§ EXERCISE PROMPT: The line with "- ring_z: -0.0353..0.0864", the line with "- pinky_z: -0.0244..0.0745", and all lines between them in the material below: return these exactly, and no others.

——————

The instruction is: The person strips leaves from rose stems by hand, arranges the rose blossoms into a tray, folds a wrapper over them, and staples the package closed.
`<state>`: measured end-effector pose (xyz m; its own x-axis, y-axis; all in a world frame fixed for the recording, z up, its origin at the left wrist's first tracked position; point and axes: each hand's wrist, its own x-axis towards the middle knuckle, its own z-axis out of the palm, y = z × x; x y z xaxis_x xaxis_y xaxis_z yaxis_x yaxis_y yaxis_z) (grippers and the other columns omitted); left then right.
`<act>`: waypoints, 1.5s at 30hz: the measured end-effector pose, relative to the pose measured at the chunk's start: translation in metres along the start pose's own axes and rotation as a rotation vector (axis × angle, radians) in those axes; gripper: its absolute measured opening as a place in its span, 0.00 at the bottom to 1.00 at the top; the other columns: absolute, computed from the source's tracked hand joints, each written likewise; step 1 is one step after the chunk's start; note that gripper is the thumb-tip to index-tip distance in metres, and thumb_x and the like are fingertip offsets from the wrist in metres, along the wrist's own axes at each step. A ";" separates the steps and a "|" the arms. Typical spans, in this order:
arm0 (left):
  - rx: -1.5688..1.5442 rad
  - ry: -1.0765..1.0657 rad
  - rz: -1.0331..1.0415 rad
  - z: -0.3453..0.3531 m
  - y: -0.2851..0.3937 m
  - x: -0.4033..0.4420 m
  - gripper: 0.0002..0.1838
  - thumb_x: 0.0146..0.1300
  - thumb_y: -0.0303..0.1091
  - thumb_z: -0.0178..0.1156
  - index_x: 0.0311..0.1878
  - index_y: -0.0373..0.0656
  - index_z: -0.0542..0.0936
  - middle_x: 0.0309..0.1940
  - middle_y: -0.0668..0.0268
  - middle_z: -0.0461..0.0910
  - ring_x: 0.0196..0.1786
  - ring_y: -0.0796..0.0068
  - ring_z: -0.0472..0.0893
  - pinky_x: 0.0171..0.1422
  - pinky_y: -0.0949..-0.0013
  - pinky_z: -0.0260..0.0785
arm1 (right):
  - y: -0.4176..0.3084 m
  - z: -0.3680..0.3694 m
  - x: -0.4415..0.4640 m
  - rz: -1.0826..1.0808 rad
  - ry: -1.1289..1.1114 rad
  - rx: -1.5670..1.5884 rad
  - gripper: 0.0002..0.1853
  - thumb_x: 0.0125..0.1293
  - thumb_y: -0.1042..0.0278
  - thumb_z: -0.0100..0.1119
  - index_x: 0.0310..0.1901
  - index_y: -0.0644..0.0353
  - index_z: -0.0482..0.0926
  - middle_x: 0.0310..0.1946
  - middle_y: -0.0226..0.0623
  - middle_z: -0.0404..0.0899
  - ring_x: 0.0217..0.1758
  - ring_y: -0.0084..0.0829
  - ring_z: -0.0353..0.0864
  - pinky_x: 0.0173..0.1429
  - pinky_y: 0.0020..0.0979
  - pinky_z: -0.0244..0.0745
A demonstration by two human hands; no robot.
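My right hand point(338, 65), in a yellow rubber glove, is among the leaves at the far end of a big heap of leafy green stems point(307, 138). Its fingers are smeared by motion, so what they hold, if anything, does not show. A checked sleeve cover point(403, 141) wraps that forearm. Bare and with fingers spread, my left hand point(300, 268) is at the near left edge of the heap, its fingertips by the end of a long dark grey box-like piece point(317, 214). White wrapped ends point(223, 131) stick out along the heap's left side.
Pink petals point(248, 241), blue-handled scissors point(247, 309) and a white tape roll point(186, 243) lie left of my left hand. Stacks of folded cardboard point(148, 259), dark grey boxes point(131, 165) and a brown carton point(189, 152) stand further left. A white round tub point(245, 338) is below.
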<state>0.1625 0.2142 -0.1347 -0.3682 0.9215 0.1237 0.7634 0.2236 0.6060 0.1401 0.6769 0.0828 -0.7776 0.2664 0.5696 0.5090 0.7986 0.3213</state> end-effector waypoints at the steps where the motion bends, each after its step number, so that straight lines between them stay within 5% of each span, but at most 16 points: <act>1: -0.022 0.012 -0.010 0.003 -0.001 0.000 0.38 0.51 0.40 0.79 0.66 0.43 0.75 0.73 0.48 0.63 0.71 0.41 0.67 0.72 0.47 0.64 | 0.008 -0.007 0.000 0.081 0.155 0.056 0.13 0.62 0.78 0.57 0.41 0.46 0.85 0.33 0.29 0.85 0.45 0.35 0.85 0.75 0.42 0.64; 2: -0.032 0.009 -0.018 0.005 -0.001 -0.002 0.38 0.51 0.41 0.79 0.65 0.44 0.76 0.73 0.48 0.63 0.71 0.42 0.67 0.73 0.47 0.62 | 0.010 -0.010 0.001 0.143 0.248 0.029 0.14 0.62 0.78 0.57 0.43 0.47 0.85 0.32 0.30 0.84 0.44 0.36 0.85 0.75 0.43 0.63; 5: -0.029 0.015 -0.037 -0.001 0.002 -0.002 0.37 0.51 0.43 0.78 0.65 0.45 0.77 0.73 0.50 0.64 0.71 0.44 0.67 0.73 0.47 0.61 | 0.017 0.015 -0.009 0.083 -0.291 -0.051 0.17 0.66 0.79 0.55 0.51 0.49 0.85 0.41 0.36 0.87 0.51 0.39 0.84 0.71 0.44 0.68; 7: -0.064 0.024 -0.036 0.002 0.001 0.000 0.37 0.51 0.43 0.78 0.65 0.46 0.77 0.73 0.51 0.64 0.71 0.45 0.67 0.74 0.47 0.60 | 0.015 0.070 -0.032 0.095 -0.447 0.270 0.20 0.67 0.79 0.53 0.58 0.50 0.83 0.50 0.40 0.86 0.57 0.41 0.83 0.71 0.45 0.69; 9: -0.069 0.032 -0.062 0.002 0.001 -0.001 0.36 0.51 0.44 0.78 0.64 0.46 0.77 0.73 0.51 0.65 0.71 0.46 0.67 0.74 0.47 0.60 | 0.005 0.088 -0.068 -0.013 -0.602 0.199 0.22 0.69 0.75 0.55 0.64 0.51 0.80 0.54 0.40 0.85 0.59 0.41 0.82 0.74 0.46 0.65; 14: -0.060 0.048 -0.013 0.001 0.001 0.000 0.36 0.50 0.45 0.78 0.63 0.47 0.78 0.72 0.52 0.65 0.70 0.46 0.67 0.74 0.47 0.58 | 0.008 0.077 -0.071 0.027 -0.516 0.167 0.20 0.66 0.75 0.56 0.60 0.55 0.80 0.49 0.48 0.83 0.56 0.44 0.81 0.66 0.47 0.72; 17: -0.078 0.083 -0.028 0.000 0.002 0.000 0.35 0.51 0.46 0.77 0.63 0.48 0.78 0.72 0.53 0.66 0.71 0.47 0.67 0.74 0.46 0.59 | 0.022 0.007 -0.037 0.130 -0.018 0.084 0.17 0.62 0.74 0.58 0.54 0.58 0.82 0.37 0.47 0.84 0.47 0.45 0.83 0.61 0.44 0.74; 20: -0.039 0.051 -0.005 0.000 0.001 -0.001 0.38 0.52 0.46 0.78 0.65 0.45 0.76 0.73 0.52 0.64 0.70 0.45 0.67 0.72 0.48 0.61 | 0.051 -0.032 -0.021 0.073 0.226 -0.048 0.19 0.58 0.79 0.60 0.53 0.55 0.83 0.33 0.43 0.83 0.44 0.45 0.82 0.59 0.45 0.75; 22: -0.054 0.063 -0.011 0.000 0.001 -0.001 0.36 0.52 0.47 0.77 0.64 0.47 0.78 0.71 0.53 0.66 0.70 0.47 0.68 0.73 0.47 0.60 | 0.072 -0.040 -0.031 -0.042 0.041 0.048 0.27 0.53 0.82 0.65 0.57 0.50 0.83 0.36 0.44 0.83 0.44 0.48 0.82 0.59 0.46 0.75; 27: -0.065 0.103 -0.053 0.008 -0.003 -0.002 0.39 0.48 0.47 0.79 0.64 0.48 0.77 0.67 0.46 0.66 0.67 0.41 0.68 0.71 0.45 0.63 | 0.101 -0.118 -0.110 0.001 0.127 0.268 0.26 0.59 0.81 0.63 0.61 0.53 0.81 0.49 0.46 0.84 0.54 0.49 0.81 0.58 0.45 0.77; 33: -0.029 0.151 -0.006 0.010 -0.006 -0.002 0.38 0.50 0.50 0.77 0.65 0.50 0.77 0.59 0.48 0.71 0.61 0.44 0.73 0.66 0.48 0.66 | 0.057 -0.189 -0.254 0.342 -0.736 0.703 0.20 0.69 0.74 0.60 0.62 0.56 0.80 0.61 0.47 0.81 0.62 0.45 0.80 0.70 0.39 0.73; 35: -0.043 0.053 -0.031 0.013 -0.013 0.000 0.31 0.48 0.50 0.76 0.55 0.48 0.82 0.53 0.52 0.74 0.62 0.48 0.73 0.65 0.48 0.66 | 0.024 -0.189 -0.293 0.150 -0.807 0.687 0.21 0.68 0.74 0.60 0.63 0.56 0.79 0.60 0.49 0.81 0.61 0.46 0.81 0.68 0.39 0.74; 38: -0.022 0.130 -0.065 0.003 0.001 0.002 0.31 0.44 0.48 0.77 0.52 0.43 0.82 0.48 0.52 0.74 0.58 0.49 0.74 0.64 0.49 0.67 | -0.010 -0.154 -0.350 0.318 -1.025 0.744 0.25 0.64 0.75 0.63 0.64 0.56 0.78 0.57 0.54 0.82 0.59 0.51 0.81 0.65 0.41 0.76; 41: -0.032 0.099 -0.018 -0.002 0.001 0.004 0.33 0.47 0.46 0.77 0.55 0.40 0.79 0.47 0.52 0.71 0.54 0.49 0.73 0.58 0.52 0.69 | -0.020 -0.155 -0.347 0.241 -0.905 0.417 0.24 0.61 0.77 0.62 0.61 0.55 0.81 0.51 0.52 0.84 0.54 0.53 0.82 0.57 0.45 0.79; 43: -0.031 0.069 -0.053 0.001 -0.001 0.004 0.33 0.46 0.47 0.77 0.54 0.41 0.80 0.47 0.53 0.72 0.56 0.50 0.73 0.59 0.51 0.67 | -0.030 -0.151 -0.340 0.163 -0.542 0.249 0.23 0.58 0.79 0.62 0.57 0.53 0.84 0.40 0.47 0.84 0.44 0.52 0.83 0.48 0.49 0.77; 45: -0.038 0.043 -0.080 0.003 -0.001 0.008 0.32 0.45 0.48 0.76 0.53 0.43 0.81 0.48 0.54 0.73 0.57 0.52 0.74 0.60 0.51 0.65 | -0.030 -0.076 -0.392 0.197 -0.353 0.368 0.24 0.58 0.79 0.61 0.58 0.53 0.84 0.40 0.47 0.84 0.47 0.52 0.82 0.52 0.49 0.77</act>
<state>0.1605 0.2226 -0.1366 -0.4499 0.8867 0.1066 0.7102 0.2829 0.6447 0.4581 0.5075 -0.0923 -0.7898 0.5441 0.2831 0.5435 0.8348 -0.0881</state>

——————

§ EXERCISE SOLUTION:
  - ring_z: -0.0353..0.0864
  - pinky_x: 0.0173..0.1429
  - pinky_y: 0.0020..0.0979
  - pinky_z: -0.0244..0.0745

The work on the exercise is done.